Okay, I thought about this a bit more and I think I realize that this
arbitrary-sounding restriction of allowing only -infinity in FROM and
+infinity in TO limits the usefulness of the feature to specify infinite
bounds at all.

> Note that this isn't just a problem for floating point datatypes
> either, it also applies to other types such as strings. For example,
> given a partition over (text, int) types defined with the following
> values:
> 
>   FROM ('a', UNBOUNDED) TO ('b', UNBOUNDED)
> 
> which is equivalent to
> 
>   FROM ('a', -INFINITY) TO ('b', +INFINITY)
> 
> where should the next range start?
> 
> Even if you were to find a way to specify "the next string after 'b'",
> it wouldn't exactly be pretty. The problem is that the above partition
> corresponds to "all the strings starting with 'a', plus the string
> 'b', which is pretty ugly. A neater way to define the pair of ranges
> in this case would be:
> 
>   FROM ('a', -INFINITY) TO ('b', -INFINITY)
>   FROM ('b', -INFINITY) TO ('c', -INFINITY)
> 
> since then all strings starting with 'a' would fall into the first
> partition and all the strings starting with 'b' would fall into the
> second one.

I agree that a valid use case like the one above is awkward to express
currently.

> Currently, when there are 2 partition columns, the partition
> constraint is defined as
> 
>   (a is not null) and (b is not null)
>   and
>   (a > al or (a = al and b >= bl))
>   and
>   (a < au or (a = au and b < bu))
> 
> if the upper bound bu were allowed to be -INFINITY (something that
> should probably be forbidden unless the previous column's upper bound
> were finite), then this would simplify to
> 
>   (a is not null) and (b is not null)
>   and
>   (a > al or (a = al and b >= bl))
>   and
>   (a < au)
> 
> and in the example above, where al is -INFINITY, it would further simplify to
> 
>   (a is not null) and (b is not null)
>   and
>   (a >= al)
>   and
>   (a < au)
> 
> There would also be a similar simplification possible if the lower
> bound of a partition column were allowed to be +INFINITY.

Yep.

> So, I think that having UNBOUNDED represent both -INFINITY and
> +INFINITY depending on context is a design flaw, and that we need to
> allow both -INFINITY and +INFINITY as upper and lower bounds (provided
> they are preceded by a column with a finite bound). I think that, in
> general, that's the only way to allow contiguous non-overlapping
> partitions to be defined on multiple columns.

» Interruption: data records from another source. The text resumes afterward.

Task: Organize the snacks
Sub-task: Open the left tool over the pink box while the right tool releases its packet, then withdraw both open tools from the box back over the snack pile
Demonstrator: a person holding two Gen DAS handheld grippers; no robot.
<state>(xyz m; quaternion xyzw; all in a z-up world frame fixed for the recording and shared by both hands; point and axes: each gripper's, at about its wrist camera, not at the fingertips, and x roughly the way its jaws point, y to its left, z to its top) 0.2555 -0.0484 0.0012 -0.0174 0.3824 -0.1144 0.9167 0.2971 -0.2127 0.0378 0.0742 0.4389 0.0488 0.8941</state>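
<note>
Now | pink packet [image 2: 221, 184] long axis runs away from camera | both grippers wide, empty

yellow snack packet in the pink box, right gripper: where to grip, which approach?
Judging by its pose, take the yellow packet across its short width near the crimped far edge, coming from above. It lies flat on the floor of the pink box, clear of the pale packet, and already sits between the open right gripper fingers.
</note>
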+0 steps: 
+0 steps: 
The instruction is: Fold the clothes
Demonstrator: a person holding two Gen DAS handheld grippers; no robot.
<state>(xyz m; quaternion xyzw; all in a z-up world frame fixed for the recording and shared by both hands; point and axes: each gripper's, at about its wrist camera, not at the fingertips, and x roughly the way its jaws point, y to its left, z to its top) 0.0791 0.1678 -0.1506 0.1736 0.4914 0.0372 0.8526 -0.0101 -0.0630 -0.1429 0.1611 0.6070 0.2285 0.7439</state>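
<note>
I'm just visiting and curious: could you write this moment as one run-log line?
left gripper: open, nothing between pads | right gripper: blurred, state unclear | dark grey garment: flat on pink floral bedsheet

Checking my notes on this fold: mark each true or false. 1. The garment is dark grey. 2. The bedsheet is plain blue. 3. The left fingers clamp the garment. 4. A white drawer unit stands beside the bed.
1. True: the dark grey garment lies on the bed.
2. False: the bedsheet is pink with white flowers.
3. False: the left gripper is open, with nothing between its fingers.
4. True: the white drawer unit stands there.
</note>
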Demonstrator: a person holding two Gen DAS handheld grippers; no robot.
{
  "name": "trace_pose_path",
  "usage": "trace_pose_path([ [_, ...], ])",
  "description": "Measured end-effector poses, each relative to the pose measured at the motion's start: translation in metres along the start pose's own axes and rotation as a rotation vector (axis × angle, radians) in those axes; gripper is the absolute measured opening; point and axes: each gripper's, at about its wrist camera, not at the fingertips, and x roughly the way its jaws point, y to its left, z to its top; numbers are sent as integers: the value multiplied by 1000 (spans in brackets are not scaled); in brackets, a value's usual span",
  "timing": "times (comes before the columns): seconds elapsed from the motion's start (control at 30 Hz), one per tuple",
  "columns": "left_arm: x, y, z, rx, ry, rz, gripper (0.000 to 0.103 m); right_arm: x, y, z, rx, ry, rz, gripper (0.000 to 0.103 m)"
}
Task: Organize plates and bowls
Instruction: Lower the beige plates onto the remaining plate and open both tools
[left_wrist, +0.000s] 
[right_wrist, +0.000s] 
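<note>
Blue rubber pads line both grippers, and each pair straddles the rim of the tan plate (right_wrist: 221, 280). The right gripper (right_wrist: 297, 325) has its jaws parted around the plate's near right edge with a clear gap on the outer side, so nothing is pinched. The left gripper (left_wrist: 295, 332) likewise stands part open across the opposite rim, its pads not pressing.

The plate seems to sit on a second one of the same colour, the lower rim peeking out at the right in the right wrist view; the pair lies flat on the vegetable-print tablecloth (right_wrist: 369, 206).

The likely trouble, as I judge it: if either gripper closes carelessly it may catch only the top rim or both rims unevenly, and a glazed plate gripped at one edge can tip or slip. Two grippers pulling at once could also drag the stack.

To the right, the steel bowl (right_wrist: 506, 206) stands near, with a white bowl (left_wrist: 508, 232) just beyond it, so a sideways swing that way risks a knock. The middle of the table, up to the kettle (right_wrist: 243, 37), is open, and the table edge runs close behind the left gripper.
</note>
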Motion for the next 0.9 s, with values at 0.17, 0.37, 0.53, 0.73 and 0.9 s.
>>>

Alright, I spent some time implementing a patch to allow specifying
-infinity and +infinity in arbitrary ways.  Of course, it prevents
nonsensical inputs with appropriate error messages.

When implementing the same, I initially thought that the only grammar
modification required is to allow specifying a sign before the unbounded
keyword, but thought it sounded strange to call the actual bound values
-unbounded and +unbounded.  While the keyword "unbounded" describes the
property of being unbounded, actual values are really -infinity and
+infinity.  So, I decided to instead modify the grammar to accept
-infinity and +infinity in the FROM and TO lists.  The sign is optional
and in its absence, infinity in FROM means -infinity and vice versa.  This
decision may be seen as controversial, now that we are actually in beta,
if we decide to go with this patch at all.

Some adjustments were required in the logic in partition.c that depended
on the old assumption that all infinite values in the lower bound meant
-infinity and vice versa.  That includes get_qual_for_range() being able
to simplify the partition constraint as Dean mentioned in his email.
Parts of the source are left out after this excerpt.